Princess - Vera Wang





Very Irresistable - Givenchy 





Magnetism - Escada





Fantasy - Britney Spears (whodathunk lol - smells like cookies)





Amazing Grace - Philosphy (this is probably the cleanest, non-perfumey scent i've ever sniffed)





Cashmere Mist - Donna Karen


----------



## Martins999 (Dec 19, 2008)

I am a big fan of Dior perfumes,especially Midnight Poison,Dolce Vita and Miss Dior Cherrie.
Besides Dior I adore Cacharel parfumes like Anais Anais


----------



## wifey806 (Dec 19, 2008)

I got my hubby Dolce & Gabanna Light Blue for xmas.

He got me the pink MAC one. Might replace Issey Miyake as my fave!


----------



## MissResha (Dec 19, 2008)

^^those are nice too!

my favorite scent on a man would HAVE to be Jean Paul Gaultier "Le Male" & JPG 2 (the 2 bottles magnetized together) OMFG!!!! my boyfriend cannot wear those around me because he literally gets raped


----------



## suncica1hinet (Dec 20, 2008)

My favorite of all the time is Thierry Mugler - Angel.


----------



## kiiwi (Jan 7, 2009)

I like:
Dolce & Gabbana Light Blue
Versace Bright Crystal
Dolce & Babbana The One
Valentino rock'n rose
Viktor & Rolf Flowebomb


----------



## X4biddenxLustX (Jan 31, 2009)

Heiress 
VS' Lovespell and Sweet temptation, I'm pretty sure thats what it is called?
Anything by Escada really
Viva La Juicy 
Madame 
The Ed Hardy one for woman.


----------



## icmreis (Feb 20, 2009)

My favourite one is Noa from Cacharel!
I love it!


----------



## celestia (Feb 20, 2009)

I love BPAL perfumes, I'm a fan of Escada (i'd like to kick their bottle design leader in the face though), I've liked Vera Wang (princess), Anna Sui (self titled) and Christina Aguilera (also self titled) scents...my current love is La Perla J'aime  but my most favorite has been discontinued for a while now... and still remains a mystery to those who don't know me... bwahah .__.
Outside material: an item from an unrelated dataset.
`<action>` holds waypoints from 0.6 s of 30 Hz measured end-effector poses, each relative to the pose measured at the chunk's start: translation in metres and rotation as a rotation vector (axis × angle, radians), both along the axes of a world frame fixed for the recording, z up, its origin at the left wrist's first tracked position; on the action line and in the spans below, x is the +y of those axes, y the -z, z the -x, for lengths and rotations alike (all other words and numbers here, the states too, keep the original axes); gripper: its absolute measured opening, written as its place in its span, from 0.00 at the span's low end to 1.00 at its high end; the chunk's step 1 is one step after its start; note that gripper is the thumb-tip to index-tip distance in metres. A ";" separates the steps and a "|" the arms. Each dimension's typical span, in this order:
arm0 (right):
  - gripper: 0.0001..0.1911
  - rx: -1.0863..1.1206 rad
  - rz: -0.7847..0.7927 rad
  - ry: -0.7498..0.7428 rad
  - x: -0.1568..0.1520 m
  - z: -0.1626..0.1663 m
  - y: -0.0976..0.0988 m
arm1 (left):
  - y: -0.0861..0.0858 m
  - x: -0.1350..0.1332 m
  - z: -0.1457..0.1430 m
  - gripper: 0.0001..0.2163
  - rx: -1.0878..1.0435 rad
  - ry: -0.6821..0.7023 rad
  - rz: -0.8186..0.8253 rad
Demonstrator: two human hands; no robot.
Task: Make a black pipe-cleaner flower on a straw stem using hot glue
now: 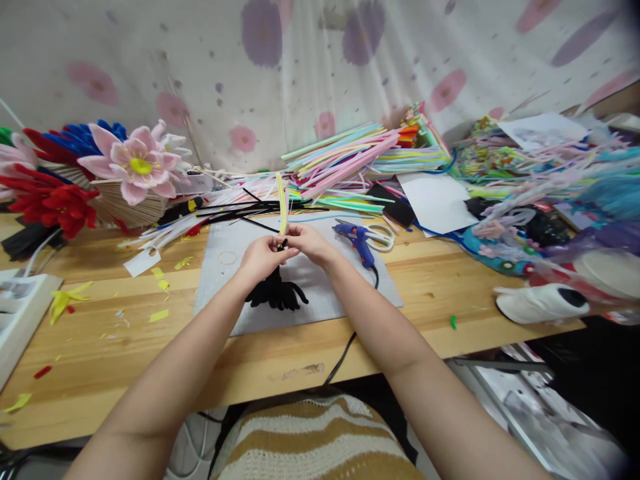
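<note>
Above the grey work mat (320, 297), my two hands meet with their fingertips pinched together. A bundle of black pipe cleaners (277, 291) hangs below them, its curled ends spread out just over the mat. My left hand (264, 257) is closed on the narrow upper part of this bundle. Upright from between the fingers rises a pale yellow pipe cleaner (283, 207), and my right hand (309, 243) is closed at its base. The fingers hide the spot where yellow and black come together.
A blue glue gun (356, 241) and white-handled scissors (381, 237) lie right of my hands. Loose black pipe cleaners (240, 211) and coloured bundles (345, 160) fill the back. Pipe-cleaner flowers (137, 163) stand left; a white spool (540, 303) lies right. Yellow scraps (160, 315) dot the table.
</note>
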State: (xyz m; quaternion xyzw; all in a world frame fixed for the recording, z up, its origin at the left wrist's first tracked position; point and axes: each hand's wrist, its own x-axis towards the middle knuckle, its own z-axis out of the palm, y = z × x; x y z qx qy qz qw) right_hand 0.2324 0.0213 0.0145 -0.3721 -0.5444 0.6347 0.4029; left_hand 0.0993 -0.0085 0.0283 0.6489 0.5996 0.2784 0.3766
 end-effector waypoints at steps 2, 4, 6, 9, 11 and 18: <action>0.16 -0.004 0.000 0.010 -0.002 -0.001 -0.004 | 0.002 0.000 -0.002 0.16 0.030 -0.015 -0.028; 0.16 0.007 0.002 0.015 -0.003 -0.002 -0.006 | 0.002 -0.001 -0.003 0.15 0.047 -0.032 -0.045; 0.16 0.035 0.029 0.010 -0.003 -0.003 -0.005 | 0.001 -0.004 -0.003 0.13 0.076 -0.044 -0.070; 0.17 0.097 0.104 0.010 -0.001 -0.003 -0.001 | -0.003 -0.008 -0.005 0.09 0.148 -0.039 -0.152; 0.17 0.124 0.146 0.018 0.000 -0.001 0.002 | -0.006 -0.010 -0.006 0.08 0.200 -0.038 -0.201; 0.17 0.144 0.196 0.085 -0.001 0.003 0.005 | -0.004 -0.010 0.001 0.11 0.078 -0.070 -0.138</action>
I also have my own custom scent which spells 'me' all over... As custom scents should!
I love it to bits! It turns me into an olfactory orgasm of cotton candy, strawberries and roses.


----------



## cheapglamour (Mar 10, 2009)

Ed Hardy


----------



## shellierb (Mar 11, 2009)

I know a lot of people will disagree with me but I love Jessica Simpson new perfume.  I love it so much they I will run out so fast from using it non-stop..


----------



## Entice (Mar 11, 2009)

Burberry Brit Sheer..OMG it smells soooo good.


----------



## BEA2LS (Mar 11, 2009)

i totally love jessica simpon's fancy. i used like half of the bottle already in the past two months, almost unheard of for me since i never used to wear the same one all the time.
it smells so pretty, i get so many compliments on it!


----------



## Shadowy Lady (Mar 11, 2009)

My favourite perfume changes all the time as I try new ones. In general I like the musky and heady scents. My current faves are Burberry Brit and CK Euphoria (this one has been my fave for a few years)


----------



## cupcake_x (Apr 3, 2009)

Sexy Little Things and Sexy Little Things Noir by Victorias Secret

I also LOVE Amor Amor!


----------



## SpringDancer (Apr 3, 2009)

There are so many... just to mention a few: Estee Lauder Pure White Linen, Guerlain L'instant magic, Dior J'adore, L'Occitane Milk & Honey


----------



## peachy pink (Apr 12, 2009)

I love DKNY Be Delicious & Delicious Night, Jil Sander's Style Soft and some Diesel one ...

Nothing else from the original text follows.